Odun toplamaya başlayanlara; “Çok açılmayın, çevremizdeki odunları toplayın yeter!” Her tarafta odun boldu. Çabucak toparlayıp odunları kırdılar. Komutan da kasaturasını çıkarıp, ateş için gazelleri temizlemeye başladı. Kalın bilekleri, yanık esmer teni, işçi ya da köylü olabileceğinin işaretiydi.
“Yoldaş ben ateşi yakayım mı?”
“Olmaz yoldaş, sisli havada ya da nerede olduğumuzu bildiğimiz bir yerde yakarsın. Olur değil mi?”
“Olur” deyip izlemeye devam etti. Toprağın üzerini manto gibi sarmış gazelleri, ince siyah tabakayı sıyırıp kenara ittiler. Biraz kasatura ile eşip ateş alanını hazırlamış oldular. Emine, hazırlanan ateş çukurunun başına geçip sakince, bir tabaka ızgarayı kare biçiminde dizdi. Emine’yi izleyen gerillalar; “Çıra, lastik müessesemizin bedava ürünüdür” deyip bir parça lastik uzattı.
“Çıra ver yoldaş, lastik yağmurlu havaya kalsın.”
Ateş kısa sürede yandı. Gerilla birliği, ateşin ısısından mayışarak dönüp duruyor, üzerlerindeki ıslak giysilerini kurutmaya çalışıyor, suya gidenleri merak ediyorlardı;
“Nerede kaldı bu sucular?”
“Umarım bir yaramazlık yoktu. Bakmışsınız, misafirlerle çıkıp geliyorlar.”

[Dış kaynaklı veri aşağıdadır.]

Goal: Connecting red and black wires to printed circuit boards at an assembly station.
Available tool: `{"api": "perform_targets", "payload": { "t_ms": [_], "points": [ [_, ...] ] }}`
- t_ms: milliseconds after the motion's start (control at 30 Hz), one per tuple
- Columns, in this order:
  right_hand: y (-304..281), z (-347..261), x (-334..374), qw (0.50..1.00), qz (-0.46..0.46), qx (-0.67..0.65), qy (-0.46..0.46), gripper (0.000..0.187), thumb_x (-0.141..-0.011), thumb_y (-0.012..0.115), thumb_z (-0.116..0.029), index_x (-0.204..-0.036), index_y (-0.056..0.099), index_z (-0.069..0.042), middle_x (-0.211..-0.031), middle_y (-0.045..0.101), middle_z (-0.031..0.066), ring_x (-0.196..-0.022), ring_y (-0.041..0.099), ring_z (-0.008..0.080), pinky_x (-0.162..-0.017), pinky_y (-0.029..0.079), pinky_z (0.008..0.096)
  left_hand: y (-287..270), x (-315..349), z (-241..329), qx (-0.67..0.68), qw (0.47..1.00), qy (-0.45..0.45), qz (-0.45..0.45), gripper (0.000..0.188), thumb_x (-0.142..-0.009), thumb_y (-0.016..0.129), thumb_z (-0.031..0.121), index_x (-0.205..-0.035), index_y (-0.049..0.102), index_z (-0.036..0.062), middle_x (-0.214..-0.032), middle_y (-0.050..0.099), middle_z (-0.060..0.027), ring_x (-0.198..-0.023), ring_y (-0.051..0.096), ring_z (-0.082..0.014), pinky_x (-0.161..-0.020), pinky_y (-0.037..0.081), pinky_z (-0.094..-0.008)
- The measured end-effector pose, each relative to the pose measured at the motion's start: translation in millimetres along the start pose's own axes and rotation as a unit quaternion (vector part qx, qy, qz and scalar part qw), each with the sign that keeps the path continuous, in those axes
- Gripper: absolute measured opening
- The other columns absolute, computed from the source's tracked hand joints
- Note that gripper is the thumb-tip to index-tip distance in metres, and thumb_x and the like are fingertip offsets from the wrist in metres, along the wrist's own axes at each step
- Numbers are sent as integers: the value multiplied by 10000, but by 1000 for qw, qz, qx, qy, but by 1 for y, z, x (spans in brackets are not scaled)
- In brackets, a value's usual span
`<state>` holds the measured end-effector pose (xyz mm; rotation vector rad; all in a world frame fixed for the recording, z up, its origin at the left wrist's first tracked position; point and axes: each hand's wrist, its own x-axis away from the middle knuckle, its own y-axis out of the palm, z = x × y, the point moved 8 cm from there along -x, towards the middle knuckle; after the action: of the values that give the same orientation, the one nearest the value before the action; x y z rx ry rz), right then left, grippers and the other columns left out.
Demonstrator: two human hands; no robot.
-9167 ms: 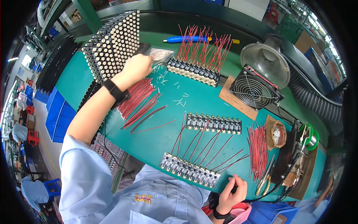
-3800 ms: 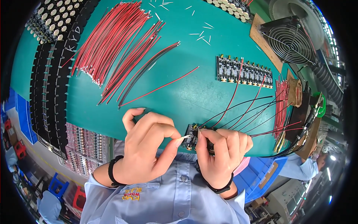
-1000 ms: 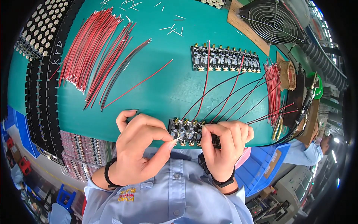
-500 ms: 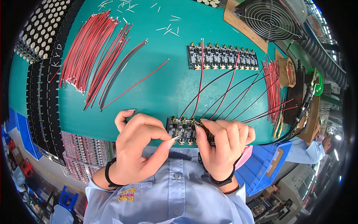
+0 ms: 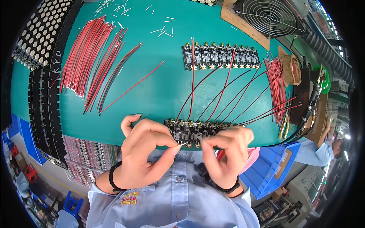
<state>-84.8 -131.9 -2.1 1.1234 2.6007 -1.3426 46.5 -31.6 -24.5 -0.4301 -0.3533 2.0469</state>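
My left hand (image 5: 146, 152) pinches a thin white strip (image 5: 183, 144) between thumb and forefinger, its tip close to the near edge of a black circuit board panel (image 5: 182, 131). My right hand (image 5: 227, 152) is closed just in front of the same panel, farther right. Its fingers are curled and slightly blurred, and I cannot make out what, if anything, they hold. Several red and black wires run from the panel's far edge across the mat. The right part of the panel is partly hidden behind my right hand.
Beyond lies a second circuit board panel (image 5: 222, 56). A large pile of red and black wires (image 5: 85, 57) lies left, another wire bundle (image 5: 275, 91) right. White strips are scattered at the back of the green mat (image 5: 152, 91). A fan (image 5: 270, 17) stands far right; a blue bin (image 5: 262, 174) sits nearer.
My right hand has drawn back from the panel's far edge to its near side, uncovering more of the board. My left hand keeps its pinch on the strip. The view has shifted slightly.
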Motion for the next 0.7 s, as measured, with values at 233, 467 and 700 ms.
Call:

“Dua et ki misafirleri getirebilsinler.”
Gerilla birliği hep birlikte gülmeye başladı. Arazi yapısı engebeliydi. Köylüyle karşılaştıklarında, biraz sağa ya da sola bayır aşağı koşanı yakalamak zordu. Halk gerillayı tanımıyordu. Hiç görmediği, bilmediği, “terörist” olarak anlatılan gerillayı görür görmez başlıyordu can havliyle kaçmaya. Öyle ki, bu durumlarda gerilla birliği içinde kimlerin koşacağı belliydi. Gerilla birliğinin öncüsü, atak, pratikti fakat güçlü bir bünyesi yoktu. Nöbetçi komutanı bu tip durumlarda hemen çantasını atıyor, başlıyordu köylünün ardı sıra koşmaya. Bu bölgeye geldiklerinden beri, onlarca yakalama olayları olmuştu. Gerilla birliği onun için gülüyordu. Oysa köylüye yetişip tanıştıklarında, kendilerini anlattıklarında, korkusu geçiyor, merakla sorular sorup daha fazla tanımak istiyordu. Nöbetçi komutanı;
“Nöbet süresi doldu. Sıradaki gidip değiştirsin!”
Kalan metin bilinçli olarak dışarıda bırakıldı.